On this high-end dream machine, both a CD-RW and a DVD/CD-ROM should be standard equipment. The sound card should be high-quality 32 bit, with Wave-Table synthesis, and surround sound capable. The speakers should include a powerful subwoofer. If you will be using Windows 2000, I recommend 256MB of RAM.

Also include a network interface card (about $50). Why would you buy such a fast machine only to squeeze through a slow 56K modem and a phone line? Cable modem or DSL is a much better alternative, and it requires the network card.

If you're buying a PC for video editing, make sure it has the IEEE 1394, or FireWire, connector. It's similar to the Universal Serial Bus that has become popular in the past few years, but much faster.
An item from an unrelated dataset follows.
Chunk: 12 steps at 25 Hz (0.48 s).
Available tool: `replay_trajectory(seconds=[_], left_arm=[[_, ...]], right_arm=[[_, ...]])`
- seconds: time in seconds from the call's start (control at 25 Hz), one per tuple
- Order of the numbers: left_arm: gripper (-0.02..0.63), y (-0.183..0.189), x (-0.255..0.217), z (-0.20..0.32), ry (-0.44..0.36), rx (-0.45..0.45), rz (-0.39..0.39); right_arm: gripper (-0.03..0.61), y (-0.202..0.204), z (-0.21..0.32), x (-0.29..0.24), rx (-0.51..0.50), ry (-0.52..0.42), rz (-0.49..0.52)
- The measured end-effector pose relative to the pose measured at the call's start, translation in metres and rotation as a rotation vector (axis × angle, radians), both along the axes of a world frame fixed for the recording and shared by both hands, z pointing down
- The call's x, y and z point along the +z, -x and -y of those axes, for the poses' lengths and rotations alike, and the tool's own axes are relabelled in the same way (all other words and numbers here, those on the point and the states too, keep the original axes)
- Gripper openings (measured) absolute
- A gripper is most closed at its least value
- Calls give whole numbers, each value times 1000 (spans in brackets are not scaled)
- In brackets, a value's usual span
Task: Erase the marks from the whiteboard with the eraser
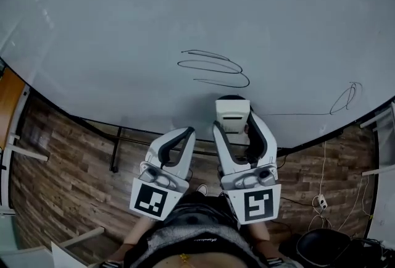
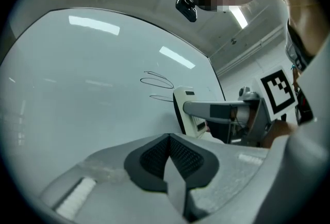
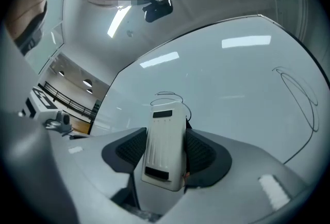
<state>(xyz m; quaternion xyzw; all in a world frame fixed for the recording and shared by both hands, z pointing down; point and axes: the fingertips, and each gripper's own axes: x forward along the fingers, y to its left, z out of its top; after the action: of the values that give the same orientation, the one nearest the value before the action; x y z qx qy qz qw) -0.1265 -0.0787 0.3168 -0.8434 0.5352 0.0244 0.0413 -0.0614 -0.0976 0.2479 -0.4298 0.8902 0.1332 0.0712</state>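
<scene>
Right hand-held gripper clamps the eraser below the scribble on the whiteboard; left hand-held gripper closed, empty.

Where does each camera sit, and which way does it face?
Head view: on the head, looking down at the whiteboard; left gripper, right gripper, torso show.
Left gripper view: on the left gripper, facing the whiteboard past shut jaws.
Right gripper view: on the right gripper, facing the whiteboard; jaws clamp the eraser.
All share the scribble.

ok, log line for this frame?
left tongs: shut, empty | right tongs: shut on eraser | whiteboard: scribble and loop mark unerased
</scene>
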Motion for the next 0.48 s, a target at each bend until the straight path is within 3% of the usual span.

Many digital video recorders come with an IEEE 1394 connector. While we're at it, another $150 will buy a 250MB Zip drive, which is a great alternative for backup and storage of limited amounts of data.

Still have some money left? Consider an LCD display. This will add at least $600 above what you'd pay for a traditional monitor, but the sharpness and clarity of these flat screens are stunning. Keep in mind that a 15-inch LCD flat display is equivalent to a 17-inch CRT monitor. Aside from the visual improvements, you have more options on where to put the PC because you need less space for for the LCD display.

PCs in this top range will be able to run anything out there, and with tremendous speed and response. They should stay ahead of the obsolescence curve for some time.